**EXERCISE DETAILS**
Please reproduce the data in its entirety, word for word.

□ □ □ □

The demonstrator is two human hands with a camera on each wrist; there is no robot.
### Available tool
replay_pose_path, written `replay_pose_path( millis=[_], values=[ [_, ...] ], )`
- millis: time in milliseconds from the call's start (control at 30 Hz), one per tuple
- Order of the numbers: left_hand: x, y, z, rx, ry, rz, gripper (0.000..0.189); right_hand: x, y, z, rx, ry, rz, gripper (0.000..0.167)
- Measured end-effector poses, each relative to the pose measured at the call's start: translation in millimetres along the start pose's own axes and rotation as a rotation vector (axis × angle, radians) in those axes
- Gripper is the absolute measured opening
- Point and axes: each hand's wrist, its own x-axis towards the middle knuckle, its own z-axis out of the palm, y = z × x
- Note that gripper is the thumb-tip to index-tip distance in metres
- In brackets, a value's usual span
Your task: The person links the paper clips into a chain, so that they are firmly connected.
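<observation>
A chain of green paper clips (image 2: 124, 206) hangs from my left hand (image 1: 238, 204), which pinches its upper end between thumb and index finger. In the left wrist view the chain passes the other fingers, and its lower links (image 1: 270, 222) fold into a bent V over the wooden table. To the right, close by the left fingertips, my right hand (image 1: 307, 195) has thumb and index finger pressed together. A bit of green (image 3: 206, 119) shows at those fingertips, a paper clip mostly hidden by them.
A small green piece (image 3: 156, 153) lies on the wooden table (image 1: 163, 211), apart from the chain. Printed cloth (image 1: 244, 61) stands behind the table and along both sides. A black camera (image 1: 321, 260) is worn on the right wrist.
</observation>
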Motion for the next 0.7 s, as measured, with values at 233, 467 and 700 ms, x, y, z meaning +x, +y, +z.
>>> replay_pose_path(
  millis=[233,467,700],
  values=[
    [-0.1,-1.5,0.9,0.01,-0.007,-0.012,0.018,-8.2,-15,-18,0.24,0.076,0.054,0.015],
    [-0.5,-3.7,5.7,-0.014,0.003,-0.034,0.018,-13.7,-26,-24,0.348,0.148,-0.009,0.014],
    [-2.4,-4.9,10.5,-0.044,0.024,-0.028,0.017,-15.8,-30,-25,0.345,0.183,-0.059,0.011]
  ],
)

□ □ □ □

**EXERCISE ANSWER**
The demonstrator is two human hands with a camera on each wrist; there is no robot.
### Available tool
replay_pose_path, written `replay_pose_path( millis=[_], values=[ [_, ...] ], )`
- millis: time in milliseconds from the call's start (control at 30 Hz), one per tuple
- Order of the numbers: left_hand: x, y, z, rx, ry, rz, gripper (0.000..0.189); right_hand: x, y, z, rx, ry, rz, gripper (0.000..0.167)
- Measured end-effector poses, each relative to the pose measured at the call's start: translation in millimetres along the start pose's own axes and rotation as a rotation vector (axis × angle, radians) in those axes
- Gripper is the absolute measured opening
- Point and axes: each hand's wrist, its own x-axis towards the middle knuckle, its own z-axis out of the palm, y = z × x
- Note that gripper is the thumb-tip to index-tip distance in metres
- In brackets, a value's usual span
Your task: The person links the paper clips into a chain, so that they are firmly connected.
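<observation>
A chain of green paper clips (image 2: 124, 206) hangs from my left hand (image 1: 238, 204), which pinches its upper end between thumb and index finger. In the left wrist view the chain passes the other fingers, and its lower links (image 1: 270, 222) fold into a bent V over the wooden table. To the right, close by the left fingertips, my right hand (image 1: 307, 195) has thumb and index finger pressed together. A bit of green (image 3: 206, 119) shows at those fingertips, a paper clip mostly hidden by them.
A small green piece (image 3: 156, 153) lies on the wooden table (image 1: 163, 211), apart from the chain. Printed cloth (image 1: 244, 61) stands behind the table and along both sides. A black camera (image 1: 321, 260) is worn on the right wrist.
</observation>
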Motion for the next 0.7 s, as measured, with values at 233, 467 and 700 ms, x, y, z meaning +x, +y, +z.
>>> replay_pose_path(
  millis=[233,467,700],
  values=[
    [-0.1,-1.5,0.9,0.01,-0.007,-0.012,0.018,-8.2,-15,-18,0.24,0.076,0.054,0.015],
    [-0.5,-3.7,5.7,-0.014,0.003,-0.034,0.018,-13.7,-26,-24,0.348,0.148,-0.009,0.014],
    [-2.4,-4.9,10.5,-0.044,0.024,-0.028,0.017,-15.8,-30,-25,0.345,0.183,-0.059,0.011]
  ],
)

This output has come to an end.